Sparare sul Pd è così facile da essere ingeneroso. Ma se è lo stesso Pd che si spara addosso, come aiutarlo a smettere? Il guazzabuglio delle candidature per le regionali è una feroce allegoria (autografa) della confusione politica.
Il Pd vi figura come un elefante cieco, ovunque preponderante come forza elettorale, ovunque tirato per la proboscide o per il codino da alleati effettivi e spesso solo presunti.
Tentiamo il riassunto, anche se non è facile. In Puglia, dopo il comprensibile (e prevedibile: ma a quanto pare nessuno l´aveva previsto) rifiuto del governatore Vendola di svanire nel nulla in favore al sindaco di Bari Emiliano; dopo il passo indietro di Emiliano; dopo che le primarie sono state prima dimenticate, poi richieste, infine omesse per consentire un "mandato esplorativo" al forse candidato Boccia (già battuto da Vendola alle primarie di cinque anni fa); ieri è stato Casini a spiegare al Pd che cosa deve fare: tenersi Boccia e liquidare la "sinistra no-global" di Vendola, che dopotutto è stata capace di esprimere appena un governatore. Quella di Casini è un´opinione come un´altra, ma almeno è un´opinione. Che opinione ha, invece, il Pd pugliese? Non sempre spiritoso, Di Pietro questa volta riesce a esserlo: «Ce lo dicessero per tempo, qual è il candidato, perché se lo decidono il giorno dopo le elezioni non ci sarà più possibile appoggiarlo».
Nel Lazio, dopo la catastrofe Marrazzo, si capisce che la situazione sia molto delicata. Non tanto, comunque, da spiegare la narcosi del Pd, che in fin dei conti deve essere grato a Emma Bonino per essersi candidata da sé sola, rompendo il lunghissimo indugio del centrosinistra. Autorevole nome, forse il solo che possa contrastare la Polverini che non piace, in Italia, solo a Feltri. Altro nome, uscito dalla "sinistra dei blog", quello della brillante economista Napoleoni, romana ma attiva all´estero, una specie di Ignazio Marino al femminile. E il Pd? Sarà un altro "mandato esplorativo" (espressione che ha la freschezza di una mummia, tipica del passato democristiano), questa volta affidato al povero Nicola Zingaretti, a stabilire se la Bonino vada bene (ma a chi, poi? a Casini? a Di Pietro? al Pd? al Vaticano?) oppure non meriti l´appoggio del partito che ha appena perduto Roma e ha ottime probabilità di perdere anche il Lazio.

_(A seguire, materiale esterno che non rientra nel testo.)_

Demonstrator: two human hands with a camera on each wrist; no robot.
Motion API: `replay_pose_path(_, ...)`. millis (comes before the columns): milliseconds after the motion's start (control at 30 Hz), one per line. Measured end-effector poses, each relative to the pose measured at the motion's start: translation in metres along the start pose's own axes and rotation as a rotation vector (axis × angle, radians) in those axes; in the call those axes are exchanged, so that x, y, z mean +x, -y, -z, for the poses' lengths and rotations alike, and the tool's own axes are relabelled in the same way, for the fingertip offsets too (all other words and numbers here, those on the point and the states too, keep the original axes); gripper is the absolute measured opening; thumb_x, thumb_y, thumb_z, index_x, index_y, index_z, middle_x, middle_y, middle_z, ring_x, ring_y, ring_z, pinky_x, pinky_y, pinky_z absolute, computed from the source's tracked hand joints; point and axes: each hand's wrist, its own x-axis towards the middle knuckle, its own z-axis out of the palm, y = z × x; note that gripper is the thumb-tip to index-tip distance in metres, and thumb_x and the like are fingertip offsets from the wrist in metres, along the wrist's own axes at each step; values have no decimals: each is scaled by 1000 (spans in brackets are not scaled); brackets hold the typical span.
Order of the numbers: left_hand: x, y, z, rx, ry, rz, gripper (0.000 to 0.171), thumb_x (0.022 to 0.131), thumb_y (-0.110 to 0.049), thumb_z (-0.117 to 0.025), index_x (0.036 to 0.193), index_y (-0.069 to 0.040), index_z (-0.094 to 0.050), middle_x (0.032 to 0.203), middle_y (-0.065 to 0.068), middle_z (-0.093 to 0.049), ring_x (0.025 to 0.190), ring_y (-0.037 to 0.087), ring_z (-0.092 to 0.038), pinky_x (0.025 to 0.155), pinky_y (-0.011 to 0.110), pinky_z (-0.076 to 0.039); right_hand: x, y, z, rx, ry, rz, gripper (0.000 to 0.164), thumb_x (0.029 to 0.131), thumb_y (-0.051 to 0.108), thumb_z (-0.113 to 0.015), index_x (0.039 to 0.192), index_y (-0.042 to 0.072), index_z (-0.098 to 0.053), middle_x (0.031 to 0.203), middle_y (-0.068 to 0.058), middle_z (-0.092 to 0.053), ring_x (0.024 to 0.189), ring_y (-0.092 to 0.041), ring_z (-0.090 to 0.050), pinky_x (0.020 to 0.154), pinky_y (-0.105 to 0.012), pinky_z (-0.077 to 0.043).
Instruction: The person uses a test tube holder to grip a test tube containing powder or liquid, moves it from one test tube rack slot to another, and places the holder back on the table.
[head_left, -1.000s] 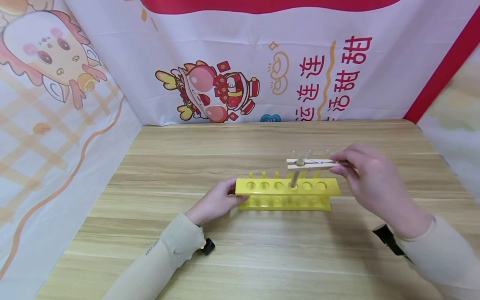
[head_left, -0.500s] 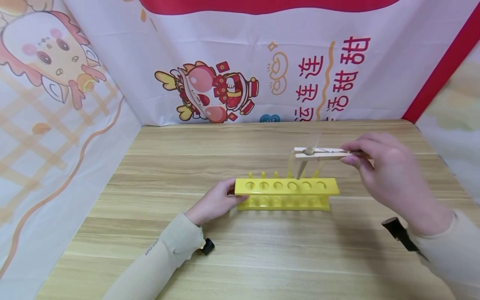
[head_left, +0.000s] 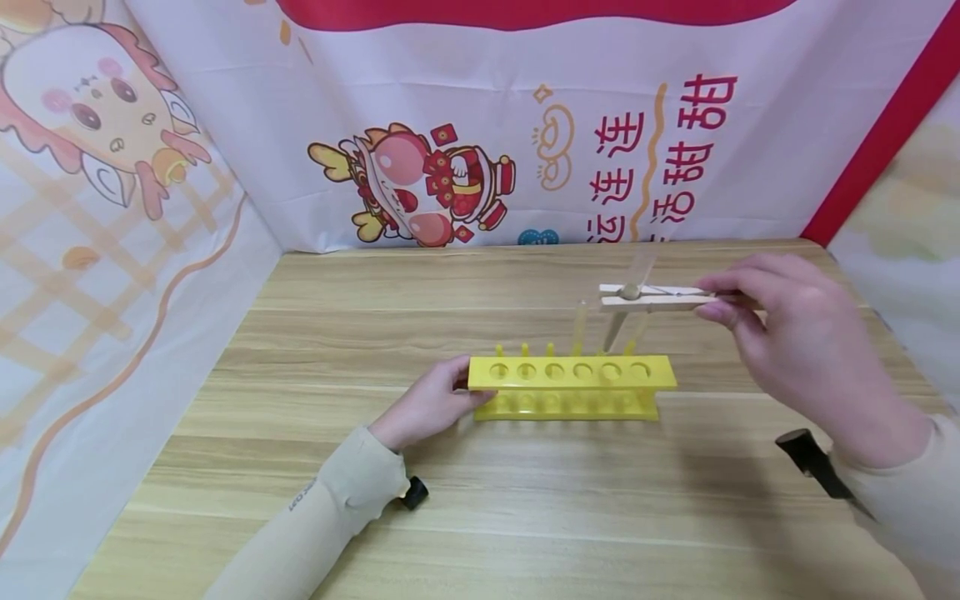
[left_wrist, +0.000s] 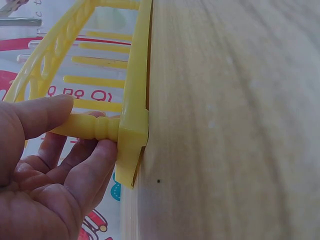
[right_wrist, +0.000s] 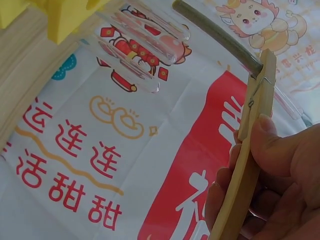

In Umbria, feudo storico della sinistra, solida e antica maggioranza, il problema è apparentemente solo procedurale. La Lorenzetti, dopo due mandati, vorrebbe ricandidarsi, ma lo statuto regionale del Pd (c´è anche uno statuto regionale del Pd!) non prevede il terzo mandato. In attesa di conoscere i dettati degli statuti provinciali, comunali e delle valli, capita che nel frattempo mezzo partito candidi Agostini contro la Lorenzetti. Qui non servono Casini e Di Pietro, a complicarsi la vita. Bastano le inimicizie interne. Nell´unica regione in cui il Pd poteva benissimo decidere da solo, si è spaccato in due.
Non un politologo, ma un normale elettore di sinistra o di centrosinistra non può che trarne conclusioni molto meste. L´impressione è che buona parte delle esitazioni, delle incertezze, della confusione discenda dall´assenza di scelte politiche nazionali che aiuterebbero a orientarsi localmente. Con chi è alleato, o intende allearsi, il Pd di Bersani? Con l´Idv di Di Pietro o con il centro di Casini e forse Rutelli? Guarda agli elettori moderati, magari anche ai delusi del centrodestra, o intende mantenere il rapporto con l´Idv e recuperare alla sua sinistra l´otto per cento di voti dispersi alle ultime elezioni (più la notevolissima percentuale di astenuti)? Entrambe le scelte sono lecite: in politica prima si gioca, poi si vince o si perde. Ma non essendo assolutamente chiaro quale delle due opzioni prevalga (al di là della genericissima formula "vaste alleanze", che odora di quell´improvvisato tatticismo tipico di non ha strategia), è inevitabile che anche a livello locale prevalga una stordente confusione. E, dentro la confusione, proliferano i personalismi, le scelte narcise o rancorose, e si accentua l´impressione di un partito debole zeppo di ambizioni forti. E gli alleati (vedi Casini in Puglia) diventano i padroni della situazione anche quando non ne avrebbero il peso elettorale, e addirittura la voglia. La battuta di Di Pietro, insolitamente raffinata e politicamente molto precisa, mette in paradossale relazione l´impotenza del Pd e il suo (inconsapevole?) peso politico: toccherebbe a loro candidare qualcuno, ma se non candidano nessuno, noi che ci possiamo fare?